What this task involves: The whole listing below should be printed again exactly, with no images.

━━ Dataset excerpt ━━

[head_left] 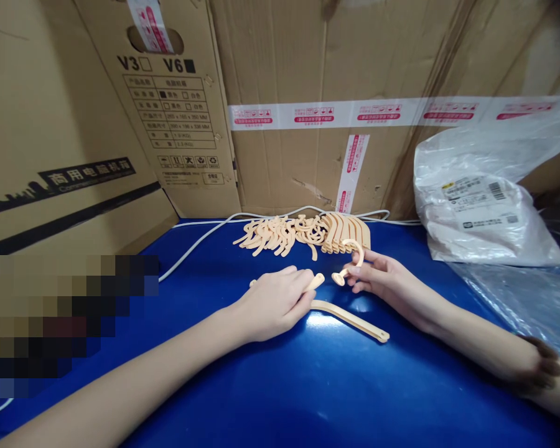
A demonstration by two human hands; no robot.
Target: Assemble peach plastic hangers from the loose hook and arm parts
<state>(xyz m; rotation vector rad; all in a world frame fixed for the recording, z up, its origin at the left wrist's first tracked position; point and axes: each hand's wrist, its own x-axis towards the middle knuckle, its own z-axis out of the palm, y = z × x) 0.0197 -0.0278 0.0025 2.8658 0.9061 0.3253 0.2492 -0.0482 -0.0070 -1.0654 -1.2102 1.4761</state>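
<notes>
My left hand (pixel 277 302) is closed on a beige plastic piece (pixel 316 282), whose rounded end sticks out past the thumb and finger. Another tip of beige plastic shows at the hand's far left side. A long bent beige plastic arm (pixel 354 322) lies by the left hand on the blue tabletop (pixel 354 392); its near end runs under the fingers. Between the thumb and fingers of my right hand (pixel 378 274) is a beige plastic hook (pixel 360 256) with a round flared base. That base points towards the left hand's piece, with a small gap between.
Behind the hands lie a pile of small curved beige pieces (pixel 270 235) and a row of long beige arms (pixel 348 230). A white cable (pixel 196 239) runs behind them. Cardboard boxes (pixel 308 165) stand at the back and left, a white plastic bag (pixel 485 214) at right.
</notes>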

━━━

Solution for this task:
[head_left] 
A demonstration by two human hands; no robot.
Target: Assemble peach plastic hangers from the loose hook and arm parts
<state>(xyz m; rotation vector rad; all in a world frame fixed for the recording, z up, its origin at the left wrist's first tracked position; point and axes: each hand's wrist, its own x-axis towards the middle knuckle, its own z-axis out of the palm, y = z × x) 0.0197 -0.0278 0.0025 2.8658 0.9061 0.3253 0.2492 -0.0482 -0.0070 -1.0654 -1.2102 1.4761</state>
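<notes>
My left hand (pixel 277 302) is closed on a beige plastic piece (pixel 316 282), whose rounded end sticks out past the thumb and finger. Another tip of beige plastic shows at the hand's far left side. A long bent beige plastic arm (pixel 354 322) lies by the left hand on the blue tabletop (pixel 354 392); its near end runs under the fingers. Between the thumb and fingers of my right hand (pixel 378 274) is a beige plastic hook (pixel 360 256) with a round flared base. That base points towards the left hand's piece, with a small gap between.
Behind the hands lie a pile of small curved beige pieces (pixel 270 235) and a row of long beige arms (pixel 348 230). A white cable (pixel 196 239) runs behind them. Cardboard boxes (pixel 308 165) stand at the back and left, a white plastic bag (pixel 485 214) at right.
</notes>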

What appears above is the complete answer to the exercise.